DATA SECTION:
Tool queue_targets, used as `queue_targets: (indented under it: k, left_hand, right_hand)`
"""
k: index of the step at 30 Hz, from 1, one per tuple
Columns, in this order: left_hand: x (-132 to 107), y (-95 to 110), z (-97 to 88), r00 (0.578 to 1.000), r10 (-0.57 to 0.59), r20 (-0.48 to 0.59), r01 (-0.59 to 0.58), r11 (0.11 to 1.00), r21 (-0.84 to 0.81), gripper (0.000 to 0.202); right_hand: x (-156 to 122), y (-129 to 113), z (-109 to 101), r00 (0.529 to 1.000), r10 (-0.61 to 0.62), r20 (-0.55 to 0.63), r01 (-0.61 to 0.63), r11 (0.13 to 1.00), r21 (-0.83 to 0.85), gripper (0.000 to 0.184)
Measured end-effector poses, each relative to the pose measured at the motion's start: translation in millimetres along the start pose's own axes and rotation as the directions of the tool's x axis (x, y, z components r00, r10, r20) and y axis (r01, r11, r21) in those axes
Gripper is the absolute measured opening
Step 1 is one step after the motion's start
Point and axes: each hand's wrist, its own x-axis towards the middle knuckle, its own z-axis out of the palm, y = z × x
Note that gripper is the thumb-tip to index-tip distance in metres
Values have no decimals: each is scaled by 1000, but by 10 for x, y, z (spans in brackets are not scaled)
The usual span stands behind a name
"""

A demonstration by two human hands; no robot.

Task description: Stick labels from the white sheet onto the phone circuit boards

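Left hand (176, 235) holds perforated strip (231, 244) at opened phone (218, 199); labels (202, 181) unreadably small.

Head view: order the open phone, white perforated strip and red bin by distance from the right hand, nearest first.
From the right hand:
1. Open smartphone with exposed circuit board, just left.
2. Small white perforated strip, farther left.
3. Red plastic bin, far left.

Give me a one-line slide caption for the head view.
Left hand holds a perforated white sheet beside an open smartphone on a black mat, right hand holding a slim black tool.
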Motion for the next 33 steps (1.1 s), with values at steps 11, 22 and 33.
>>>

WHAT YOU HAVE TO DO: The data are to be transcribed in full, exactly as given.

SOLUTION FOR THIS EXERCISE:
Tool queue_targets, used as `queue_targets: (indented under it: k, left_hand, right_hand)`
"""
k: index of the step at 30 Hz, from 1, one per tuple
Columns, in this order: left_hand: x (-132 to 107), y (-95 to 110), z (-97 to 88), r00 (0.578 to 1.000), r10 (-0.57 to 0.59), r20 (-0.48 to 0.59), r01 (-0.59 to 0.58), r11 (0.11 to 1.00), r21 (-0.84 to 0.81), gripper (0.000 to 0.202); right_hand: x (-156 to 122), y (-129 to 113), z (-109 to 101), r00 (0.529 to 1.000), r10 (-0.61 to 0.62), r20 (-0.55 to 0.63), r01 (-0.61 to 0.63), r11 (0.13 to 1.00), r21 (-0.83 to 0.85), gripper (0.000 to 0.184)
Measured end-effector poses, each relative to the pose measured at the motion's start: translation in millimetres along the start pose's own axes and rotation as the directions of the tool's x axis (x, y, z components r00, r10, r20) and y axis (r01, r11, r21) in those axes
Gripper is the absolute measured opening
Step 1 is one step after the motion's start
Point and axes: each hand's wrist, its own x-axis towards the middle knuckle, its own z-axis out of the palm, y = z × x
Note that gripper is the thumb-tip to index-tip distance in metres
Values have no decimals: each is scaled by 1000, but by 10 for x, y, z (spans in brackets are not scaled)
The usual span stands behind a name
"""

A demonstration by two human hands; no robot.

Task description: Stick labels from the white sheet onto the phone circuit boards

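Left hand (176, 235) holds perforated strip (231, 244) at opened phone (218, 199); labels (202, 181) unreadably small.

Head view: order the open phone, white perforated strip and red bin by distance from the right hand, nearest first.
From the right hand:
1. Open smartphone with exposed circuit board, just left.
2. Small white perforated strip, farther left.
3. Red plastic bin, far left.

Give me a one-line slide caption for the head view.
Left hand holds a perforated white sheet beside an open smartphone on a black mat, right hand holding a slim black tool.
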Motion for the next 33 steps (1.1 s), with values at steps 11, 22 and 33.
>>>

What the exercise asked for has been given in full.